Posted in Skepdude by Skepdude on April 22, 2010

It appears that Bill Nye, the Science Guy, has thrown his weight in support of some product that supposedly “ionizes” water to endow it with amazing cleaning powers!  In his latest Skepticblog entry, Brian Dunning quickly dispenses with the nonsense claim, but then he goes into a sort of defense of Bill Nye; a defense that made me raise an eyebrow (emphasis mine)!

After some consideration, I think the way to react to this is probably not to criticize Bill personally. There are realities that we all have to live with in this world, and one of those is the need to earn a living. There is, unfortunately, little or no money in science journalism (or in critical thinking outreach), and if you check Bill’s IMDB page, you’ll see that not even he has been nearly as busy in recent years as we’d all hope. My guess is that Activeion made him a much-needed offer, and I think we’d be jumping to conclusions to say that he accepted it lightly or without reflection.

There’s an obvious benefit in being able to live to fight another day. The Activeion product is a bottle of water; it’s not going to hurt anyone except in their wallet. If you have to choose a snake-oil product to promote, this is as harmless as it gets. There is probably a number that Activeion could offer me and I’d have done the same thing Bill did. I’d reason that if I took that job, it could fund Skeptoid and my other projects for some time. It could pay my kids’ tuitions, and there’s value in that — there are certainly snake oil salespeople out there whose money I’d be glad to leverage to my own advantage under the right circumstances. I’m not saying I would, I’m not saying I wouldn’t; I’m saying I’d definitely weigh the pros and cons. Whether or not you agree with the choice Bill made, you at least owe him the benefit of the doubt and recognize that it’s neither a simple nor an easy decision.

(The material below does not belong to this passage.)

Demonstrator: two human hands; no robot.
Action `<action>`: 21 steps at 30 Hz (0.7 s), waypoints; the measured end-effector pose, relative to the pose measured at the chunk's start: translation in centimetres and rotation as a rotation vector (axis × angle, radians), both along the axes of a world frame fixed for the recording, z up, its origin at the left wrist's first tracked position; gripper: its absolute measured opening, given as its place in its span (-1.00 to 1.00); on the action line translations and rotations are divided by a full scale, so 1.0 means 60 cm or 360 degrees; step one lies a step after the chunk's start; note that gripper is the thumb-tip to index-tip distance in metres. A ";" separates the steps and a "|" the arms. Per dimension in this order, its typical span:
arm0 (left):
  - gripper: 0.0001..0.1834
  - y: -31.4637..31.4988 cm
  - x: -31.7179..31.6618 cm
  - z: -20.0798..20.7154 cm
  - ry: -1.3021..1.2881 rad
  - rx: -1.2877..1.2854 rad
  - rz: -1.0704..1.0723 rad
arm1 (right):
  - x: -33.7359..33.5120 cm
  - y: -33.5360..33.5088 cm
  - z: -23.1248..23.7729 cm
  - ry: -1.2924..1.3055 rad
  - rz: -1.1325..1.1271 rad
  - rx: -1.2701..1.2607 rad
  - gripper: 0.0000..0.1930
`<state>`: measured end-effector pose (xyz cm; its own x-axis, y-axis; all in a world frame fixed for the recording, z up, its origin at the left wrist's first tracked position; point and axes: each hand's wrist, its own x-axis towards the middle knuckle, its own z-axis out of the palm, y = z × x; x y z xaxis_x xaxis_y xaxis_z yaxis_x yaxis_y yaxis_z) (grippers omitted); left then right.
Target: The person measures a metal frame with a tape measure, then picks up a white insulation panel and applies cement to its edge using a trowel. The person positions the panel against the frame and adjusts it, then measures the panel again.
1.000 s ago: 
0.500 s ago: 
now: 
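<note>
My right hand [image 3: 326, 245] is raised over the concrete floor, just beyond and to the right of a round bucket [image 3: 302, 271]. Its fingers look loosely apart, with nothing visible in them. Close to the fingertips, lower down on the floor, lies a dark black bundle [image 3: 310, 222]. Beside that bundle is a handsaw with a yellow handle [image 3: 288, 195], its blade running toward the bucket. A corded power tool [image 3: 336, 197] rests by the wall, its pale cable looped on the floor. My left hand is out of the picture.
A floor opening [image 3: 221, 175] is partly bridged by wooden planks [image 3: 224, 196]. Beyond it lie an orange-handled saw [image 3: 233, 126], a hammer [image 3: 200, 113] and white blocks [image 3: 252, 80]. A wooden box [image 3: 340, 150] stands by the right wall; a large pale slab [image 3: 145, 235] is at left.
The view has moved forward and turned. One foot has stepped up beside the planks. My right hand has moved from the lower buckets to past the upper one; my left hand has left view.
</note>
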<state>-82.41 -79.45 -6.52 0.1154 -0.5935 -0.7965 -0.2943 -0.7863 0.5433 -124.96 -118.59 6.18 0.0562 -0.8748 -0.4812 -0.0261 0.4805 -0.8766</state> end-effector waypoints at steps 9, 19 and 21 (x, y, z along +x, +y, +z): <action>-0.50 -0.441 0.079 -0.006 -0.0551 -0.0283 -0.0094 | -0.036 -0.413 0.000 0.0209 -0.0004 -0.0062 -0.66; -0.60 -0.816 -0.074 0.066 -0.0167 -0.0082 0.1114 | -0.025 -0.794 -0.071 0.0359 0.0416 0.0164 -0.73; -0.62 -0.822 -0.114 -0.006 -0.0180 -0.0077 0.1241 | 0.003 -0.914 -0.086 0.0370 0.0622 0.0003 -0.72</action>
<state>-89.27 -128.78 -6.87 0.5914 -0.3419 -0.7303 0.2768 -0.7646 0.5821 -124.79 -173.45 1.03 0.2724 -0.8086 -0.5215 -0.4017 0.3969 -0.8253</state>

I certainly HOPE, wholeheartedly that Brian Dunning would not, in fact, do the same and support something he believes to be woo, solely out of an economic interest. Since when does the need to earn a living justify supporting woo? Are we really assuming that the only way Bill Nye could put food on his table is by lending his scientific credibility to woo? I don’t accept that excuse, not for a single minute.

It seems Brian here is voicing the belief that “everyone has a price“. That may well be true, but then on what basis do we, the skeptics, go after the woo meisters who are milking people out of millions, if we’re saying that we’d probably do the same, for the right amount? Wouldn’t that makes us hypocrites? Shouldn’t we, at least naively, believe that we wouldn’t support woo, regardless of how much money is thrown are way? What kind of supporters of Science and critical thinking would we be, if we thougth that we’d throw them out the window the moment we can make a buck or two? Something tells me that the other Skepticblog authors will differ with Brian on this point.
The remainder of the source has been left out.